What to produce> Of all the lines in the records below, copy only those that contain the string "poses".

Exercise data>

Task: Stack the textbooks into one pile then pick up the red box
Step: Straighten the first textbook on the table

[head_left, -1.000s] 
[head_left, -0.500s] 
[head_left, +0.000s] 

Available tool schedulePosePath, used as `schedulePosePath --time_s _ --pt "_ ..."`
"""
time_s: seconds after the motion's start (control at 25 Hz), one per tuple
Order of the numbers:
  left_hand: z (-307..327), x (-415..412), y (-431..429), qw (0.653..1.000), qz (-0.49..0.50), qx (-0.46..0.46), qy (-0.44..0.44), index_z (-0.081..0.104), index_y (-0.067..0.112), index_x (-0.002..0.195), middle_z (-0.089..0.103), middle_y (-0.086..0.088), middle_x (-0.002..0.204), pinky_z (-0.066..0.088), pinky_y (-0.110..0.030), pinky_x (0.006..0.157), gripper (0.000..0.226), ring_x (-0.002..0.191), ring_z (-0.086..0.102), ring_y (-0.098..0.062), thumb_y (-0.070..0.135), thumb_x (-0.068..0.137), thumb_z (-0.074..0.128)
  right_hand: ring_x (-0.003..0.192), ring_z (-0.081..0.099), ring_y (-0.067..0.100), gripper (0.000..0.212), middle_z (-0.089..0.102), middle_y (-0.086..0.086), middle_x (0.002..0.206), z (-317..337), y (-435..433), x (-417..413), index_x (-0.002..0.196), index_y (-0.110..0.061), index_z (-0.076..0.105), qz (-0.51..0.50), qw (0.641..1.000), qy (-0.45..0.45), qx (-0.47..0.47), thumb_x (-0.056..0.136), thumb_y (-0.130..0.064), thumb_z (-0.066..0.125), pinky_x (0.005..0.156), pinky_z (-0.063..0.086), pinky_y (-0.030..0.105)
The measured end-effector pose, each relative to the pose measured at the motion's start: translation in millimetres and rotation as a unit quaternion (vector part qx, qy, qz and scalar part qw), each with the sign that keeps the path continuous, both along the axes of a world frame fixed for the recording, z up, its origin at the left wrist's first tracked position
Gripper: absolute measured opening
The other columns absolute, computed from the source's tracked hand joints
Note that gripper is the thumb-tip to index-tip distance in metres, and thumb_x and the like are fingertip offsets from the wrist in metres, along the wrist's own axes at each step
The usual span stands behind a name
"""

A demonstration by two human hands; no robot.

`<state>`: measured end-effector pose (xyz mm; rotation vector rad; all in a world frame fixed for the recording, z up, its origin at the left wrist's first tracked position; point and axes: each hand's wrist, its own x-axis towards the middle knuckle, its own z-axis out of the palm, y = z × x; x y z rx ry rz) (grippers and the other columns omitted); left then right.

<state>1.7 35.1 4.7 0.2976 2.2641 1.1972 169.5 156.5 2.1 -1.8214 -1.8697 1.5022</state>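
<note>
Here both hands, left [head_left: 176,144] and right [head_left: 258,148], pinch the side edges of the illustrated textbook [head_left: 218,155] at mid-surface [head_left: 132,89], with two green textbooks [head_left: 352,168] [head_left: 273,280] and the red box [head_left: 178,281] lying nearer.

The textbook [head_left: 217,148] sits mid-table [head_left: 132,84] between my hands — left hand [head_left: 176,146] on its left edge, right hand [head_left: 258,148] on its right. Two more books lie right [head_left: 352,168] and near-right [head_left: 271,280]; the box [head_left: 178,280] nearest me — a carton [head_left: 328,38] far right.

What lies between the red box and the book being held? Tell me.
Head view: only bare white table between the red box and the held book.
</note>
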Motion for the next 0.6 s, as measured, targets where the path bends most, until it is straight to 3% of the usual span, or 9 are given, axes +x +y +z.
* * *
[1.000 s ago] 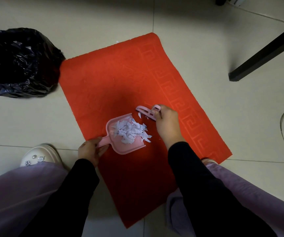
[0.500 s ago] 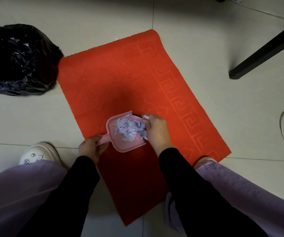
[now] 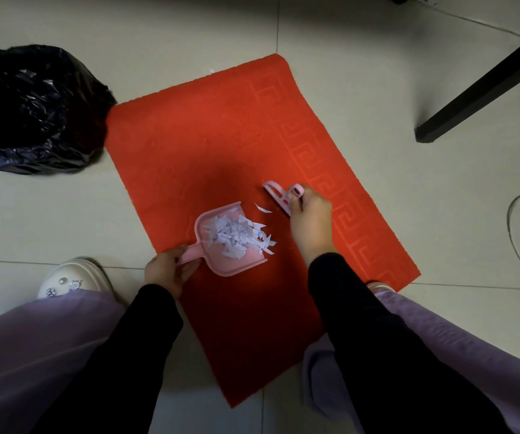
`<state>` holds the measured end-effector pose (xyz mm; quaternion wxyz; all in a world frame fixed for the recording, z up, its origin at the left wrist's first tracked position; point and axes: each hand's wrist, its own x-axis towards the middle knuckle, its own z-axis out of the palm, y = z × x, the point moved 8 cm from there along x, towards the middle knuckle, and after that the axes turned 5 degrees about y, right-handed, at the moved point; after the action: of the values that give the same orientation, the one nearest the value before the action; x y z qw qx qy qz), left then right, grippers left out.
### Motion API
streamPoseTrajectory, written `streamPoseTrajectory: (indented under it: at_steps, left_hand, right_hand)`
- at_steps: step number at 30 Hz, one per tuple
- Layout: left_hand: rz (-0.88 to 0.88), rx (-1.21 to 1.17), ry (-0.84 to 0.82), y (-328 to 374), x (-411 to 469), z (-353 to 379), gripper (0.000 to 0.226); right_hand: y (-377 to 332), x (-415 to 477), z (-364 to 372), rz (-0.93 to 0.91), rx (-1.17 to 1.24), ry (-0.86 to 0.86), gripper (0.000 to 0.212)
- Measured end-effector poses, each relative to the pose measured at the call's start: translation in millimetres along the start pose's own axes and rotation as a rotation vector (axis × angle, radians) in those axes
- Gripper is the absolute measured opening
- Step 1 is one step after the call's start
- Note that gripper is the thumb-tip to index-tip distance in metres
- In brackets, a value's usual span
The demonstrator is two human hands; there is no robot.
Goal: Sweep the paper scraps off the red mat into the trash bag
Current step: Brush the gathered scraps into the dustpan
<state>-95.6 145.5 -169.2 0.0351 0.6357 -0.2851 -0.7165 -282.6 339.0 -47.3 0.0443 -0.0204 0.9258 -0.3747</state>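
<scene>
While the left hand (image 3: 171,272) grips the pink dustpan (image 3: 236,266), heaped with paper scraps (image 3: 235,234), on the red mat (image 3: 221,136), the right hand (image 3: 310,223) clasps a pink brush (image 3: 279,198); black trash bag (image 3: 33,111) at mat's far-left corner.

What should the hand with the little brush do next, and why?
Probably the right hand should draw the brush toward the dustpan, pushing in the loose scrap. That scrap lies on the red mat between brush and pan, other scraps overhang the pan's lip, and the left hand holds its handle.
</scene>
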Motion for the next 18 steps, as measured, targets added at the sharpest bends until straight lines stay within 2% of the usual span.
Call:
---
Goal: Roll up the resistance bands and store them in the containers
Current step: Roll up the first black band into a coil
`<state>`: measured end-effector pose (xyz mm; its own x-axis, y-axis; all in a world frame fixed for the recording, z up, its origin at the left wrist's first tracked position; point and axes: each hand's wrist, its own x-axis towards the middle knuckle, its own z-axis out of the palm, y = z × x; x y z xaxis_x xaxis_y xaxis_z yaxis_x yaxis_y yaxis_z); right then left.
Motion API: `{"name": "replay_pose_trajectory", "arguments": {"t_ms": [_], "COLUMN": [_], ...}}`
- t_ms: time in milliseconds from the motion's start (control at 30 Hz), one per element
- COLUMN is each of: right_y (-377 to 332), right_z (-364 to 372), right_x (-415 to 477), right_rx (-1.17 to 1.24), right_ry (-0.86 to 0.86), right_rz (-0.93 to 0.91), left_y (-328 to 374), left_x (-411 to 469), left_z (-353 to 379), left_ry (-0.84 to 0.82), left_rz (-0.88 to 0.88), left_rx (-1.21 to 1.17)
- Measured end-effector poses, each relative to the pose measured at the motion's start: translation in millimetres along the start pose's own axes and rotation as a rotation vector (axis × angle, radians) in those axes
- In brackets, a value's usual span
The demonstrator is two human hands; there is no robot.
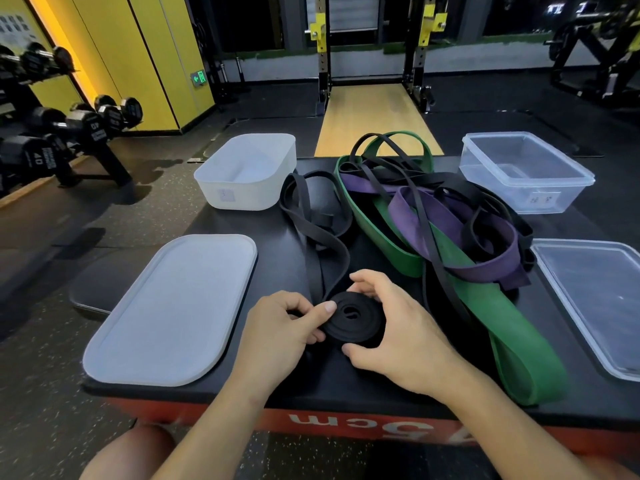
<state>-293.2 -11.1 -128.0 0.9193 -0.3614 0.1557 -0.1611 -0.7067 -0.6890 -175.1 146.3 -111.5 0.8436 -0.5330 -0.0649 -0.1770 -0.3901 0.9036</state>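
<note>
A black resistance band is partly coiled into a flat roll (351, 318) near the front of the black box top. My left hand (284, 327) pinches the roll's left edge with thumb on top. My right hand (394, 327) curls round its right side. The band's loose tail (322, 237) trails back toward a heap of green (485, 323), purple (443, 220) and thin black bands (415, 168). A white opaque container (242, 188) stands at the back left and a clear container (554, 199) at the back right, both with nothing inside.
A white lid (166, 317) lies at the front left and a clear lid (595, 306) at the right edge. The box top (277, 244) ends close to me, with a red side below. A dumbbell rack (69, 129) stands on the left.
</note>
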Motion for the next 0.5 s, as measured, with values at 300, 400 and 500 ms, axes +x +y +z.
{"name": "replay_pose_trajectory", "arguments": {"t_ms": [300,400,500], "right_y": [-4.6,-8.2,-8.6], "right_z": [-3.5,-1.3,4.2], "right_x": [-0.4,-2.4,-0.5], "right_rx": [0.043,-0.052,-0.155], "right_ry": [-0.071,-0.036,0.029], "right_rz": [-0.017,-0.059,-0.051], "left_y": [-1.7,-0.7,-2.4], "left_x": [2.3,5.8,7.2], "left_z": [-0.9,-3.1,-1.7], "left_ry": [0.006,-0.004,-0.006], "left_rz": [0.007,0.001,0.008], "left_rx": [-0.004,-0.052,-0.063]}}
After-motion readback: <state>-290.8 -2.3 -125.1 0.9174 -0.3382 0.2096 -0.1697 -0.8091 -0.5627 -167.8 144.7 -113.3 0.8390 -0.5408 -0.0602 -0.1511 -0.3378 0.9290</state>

Response box>
- Measured end-effector poses, each relative to the pose measured at the call's start: translation in millimetres along the start pose's own axes and rotation as a rotation vector (axis × angle, radians) in those axes
- Measured end-effector poses, each relative to the pose measured at the motion's start: translation in millimetres along the start pose's own axes and rotation as a rotation vector (axis × angle, radians) in those axes

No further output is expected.